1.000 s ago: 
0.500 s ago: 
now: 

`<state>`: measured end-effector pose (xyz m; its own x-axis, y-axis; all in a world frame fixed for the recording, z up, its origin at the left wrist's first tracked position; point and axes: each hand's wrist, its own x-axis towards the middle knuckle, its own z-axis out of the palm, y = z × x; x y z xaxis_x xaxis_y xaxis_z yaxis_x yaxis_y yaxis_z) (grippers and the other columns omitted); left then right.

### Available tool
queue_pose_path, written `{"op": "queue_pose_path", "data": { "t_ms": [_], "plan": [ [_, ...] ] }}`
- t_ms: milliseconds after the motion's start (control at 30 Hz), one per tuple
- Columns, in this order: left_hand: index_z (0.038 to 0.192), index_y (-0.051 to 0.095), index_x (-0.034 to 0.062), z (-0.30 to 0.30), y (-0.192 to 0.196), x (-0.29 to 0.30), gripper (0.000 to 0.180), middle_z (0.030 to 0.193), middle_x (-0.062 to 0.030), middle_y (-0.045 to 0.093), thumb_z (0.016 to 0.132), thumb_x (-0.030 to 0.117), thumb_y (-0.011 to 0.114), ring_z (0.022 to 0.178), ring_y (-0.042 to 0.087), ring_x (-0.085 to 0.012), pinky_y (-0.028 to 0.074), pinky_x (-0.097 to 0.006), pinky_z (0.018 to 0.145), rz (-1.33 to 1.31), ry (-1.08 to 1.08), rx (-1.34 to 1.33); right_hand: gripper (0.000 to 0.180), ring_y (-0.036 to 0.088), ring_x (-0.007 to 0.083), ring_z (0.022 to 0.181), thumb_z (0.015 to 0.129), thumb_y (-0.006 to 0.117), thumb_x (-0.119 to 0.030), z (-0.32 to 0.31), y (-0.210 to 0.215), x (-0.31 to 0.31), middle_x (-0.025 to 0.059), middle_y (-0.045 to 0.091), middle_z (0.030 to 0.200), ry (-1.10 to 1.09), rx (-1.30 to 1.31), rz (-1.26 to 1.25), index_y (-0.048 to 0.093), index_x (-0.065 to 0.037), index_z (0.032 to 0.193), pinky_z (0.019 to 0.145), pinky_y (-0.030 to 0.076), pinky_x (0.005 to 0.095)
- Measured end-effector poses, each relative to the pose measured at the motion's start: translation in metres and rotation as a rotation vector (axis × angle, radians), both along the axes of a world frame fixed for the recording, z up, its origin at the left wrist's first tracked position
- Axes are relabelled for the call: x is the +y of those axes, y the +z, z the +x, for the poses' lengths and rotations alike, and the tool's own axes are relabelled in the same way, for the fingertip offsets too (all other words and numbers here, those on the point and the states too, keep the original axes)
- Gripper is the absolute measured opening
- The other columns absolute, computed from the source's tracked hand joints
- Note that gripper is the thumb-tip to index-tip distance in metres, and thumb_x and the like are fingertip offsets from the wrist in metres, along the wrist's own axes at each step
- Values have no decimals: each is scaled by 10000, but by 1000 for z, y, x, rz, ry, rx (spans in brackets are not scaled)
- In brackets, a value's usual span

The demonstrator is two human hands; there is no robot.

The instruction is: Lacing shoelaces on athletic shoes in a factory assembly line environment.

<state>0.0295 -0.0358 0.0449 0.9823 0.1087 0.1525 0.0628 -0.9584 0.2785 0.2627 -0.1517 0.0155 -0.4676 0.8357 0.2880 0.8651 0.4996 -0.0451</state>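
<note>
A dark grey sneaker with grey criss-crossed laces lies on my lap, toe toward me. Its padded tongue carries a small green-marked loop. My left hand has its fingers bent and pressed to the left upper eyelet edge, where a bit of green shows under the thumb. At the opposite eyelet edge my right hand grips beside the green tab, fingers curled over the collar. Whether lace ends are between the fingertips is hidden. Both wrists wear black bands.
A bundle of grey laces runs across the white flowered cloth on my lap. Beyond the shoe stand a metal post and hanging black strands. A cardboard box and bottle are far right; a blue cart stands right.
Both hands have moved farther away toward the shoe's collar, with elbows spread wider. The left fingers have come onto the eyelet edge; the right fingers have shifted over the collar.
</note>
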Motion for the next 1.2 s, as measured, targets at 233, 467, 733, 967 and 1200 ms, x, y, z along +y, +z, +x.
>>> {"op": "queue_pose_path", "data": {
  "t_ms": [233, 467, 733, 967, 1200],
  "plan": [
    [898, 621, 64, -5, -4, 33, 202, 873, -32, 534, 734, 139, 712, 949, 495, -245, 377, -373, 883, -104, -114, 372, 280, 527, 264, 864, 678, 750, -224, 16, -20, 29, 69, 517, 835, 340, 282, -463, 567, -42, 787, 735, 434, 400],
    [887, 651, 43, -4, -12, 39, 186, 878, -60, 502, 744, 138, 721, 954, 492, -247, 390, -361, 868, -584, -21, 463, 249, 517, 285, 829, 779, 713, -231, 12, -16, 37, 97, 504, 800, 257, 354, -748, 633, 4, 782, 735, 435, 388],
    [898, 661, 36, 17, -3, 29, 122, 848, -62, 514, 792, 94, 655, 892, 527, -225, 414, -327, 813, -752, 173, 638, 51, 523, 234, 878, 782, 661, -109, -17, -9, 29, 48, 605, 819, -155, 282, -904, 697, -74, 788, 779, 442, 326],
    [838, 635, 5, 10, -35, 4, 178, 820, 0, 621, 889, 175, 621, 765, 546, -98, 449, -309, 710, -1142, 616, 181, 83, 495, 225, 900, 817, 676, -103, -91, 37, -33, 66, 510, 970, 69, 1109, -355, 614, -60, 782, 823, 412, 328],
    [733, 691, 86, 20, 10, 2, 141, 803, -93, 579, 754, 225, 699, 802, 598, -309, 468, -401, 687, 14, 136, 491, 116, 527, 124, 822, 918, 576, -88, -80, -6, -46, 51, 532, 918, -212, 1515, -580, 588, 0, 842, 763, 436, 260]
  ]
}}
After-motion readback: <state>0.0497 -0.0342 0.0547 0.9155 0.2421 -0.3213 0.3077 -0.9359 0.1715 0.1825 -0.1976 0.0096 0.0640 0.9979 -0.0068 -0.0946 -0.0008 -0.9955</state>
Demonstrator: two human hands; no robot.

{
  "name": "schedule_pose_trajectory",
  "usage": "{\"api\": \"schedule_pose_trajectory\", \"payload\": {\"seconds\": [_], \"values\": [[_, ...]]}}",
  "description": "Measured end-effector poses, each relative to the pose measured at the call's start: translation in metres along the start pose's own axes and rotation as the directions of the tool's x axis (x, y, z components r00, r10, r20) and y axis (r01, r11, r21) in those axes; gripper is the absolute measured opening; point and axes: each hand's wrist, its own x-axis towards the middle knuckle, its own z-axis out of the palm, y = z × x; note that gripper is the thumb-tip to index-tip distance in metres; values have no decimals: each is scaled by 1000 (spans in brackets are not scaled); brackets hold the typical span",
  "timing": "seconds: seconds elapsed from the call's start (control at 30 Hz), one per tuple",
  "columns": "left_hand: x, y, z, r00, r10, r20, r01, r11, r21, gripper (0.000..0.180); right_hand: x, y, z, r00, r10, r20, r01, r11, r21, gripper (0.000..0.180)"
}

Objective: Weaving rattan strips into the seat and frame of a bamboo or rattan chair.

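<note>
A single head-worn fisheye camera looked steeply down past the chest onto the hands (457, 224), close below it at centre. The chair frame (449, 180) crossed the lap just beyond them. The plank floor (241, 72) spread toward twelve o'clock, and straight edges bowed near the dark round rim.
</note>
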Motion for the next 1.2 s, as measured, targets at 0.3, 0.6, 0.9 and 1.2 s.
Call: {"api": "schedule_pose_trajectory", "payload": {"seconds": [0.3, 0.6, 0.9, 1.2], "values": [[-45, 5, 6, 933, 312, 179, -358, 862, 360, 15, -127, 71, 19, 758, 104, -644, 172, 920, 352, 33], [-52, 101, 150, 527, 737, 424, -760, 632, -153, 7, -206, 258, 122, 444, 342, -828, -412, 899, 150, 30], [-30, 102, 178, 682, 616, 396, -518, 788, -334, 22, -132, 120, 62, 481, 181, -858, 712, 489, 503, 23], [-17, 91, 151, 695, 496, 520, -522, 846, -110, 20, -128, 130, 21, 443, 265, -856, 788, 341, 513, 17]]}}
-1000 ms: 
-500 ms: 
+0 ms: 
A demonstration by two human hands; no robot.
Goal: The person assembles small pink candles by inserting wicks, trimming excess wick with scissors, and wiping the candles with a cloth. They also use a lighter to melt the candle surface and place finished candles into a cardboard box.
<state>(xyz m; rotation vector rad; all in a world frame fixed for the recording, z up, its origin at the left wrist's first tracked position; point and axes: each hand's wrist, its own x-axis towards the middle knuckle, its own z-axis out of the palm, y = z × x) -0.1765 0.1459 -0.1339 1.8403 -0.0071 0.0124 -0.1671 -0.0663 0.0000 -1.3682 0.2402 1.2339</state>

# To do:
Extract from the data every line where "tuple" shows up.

# Answer box:
- t_ms: milliseconds after the motion's start (control at 30 Hz), one per tuple
  "timing": "seconds: seconds elapsed from the call's start (control at 30 Hz), one per tuple",

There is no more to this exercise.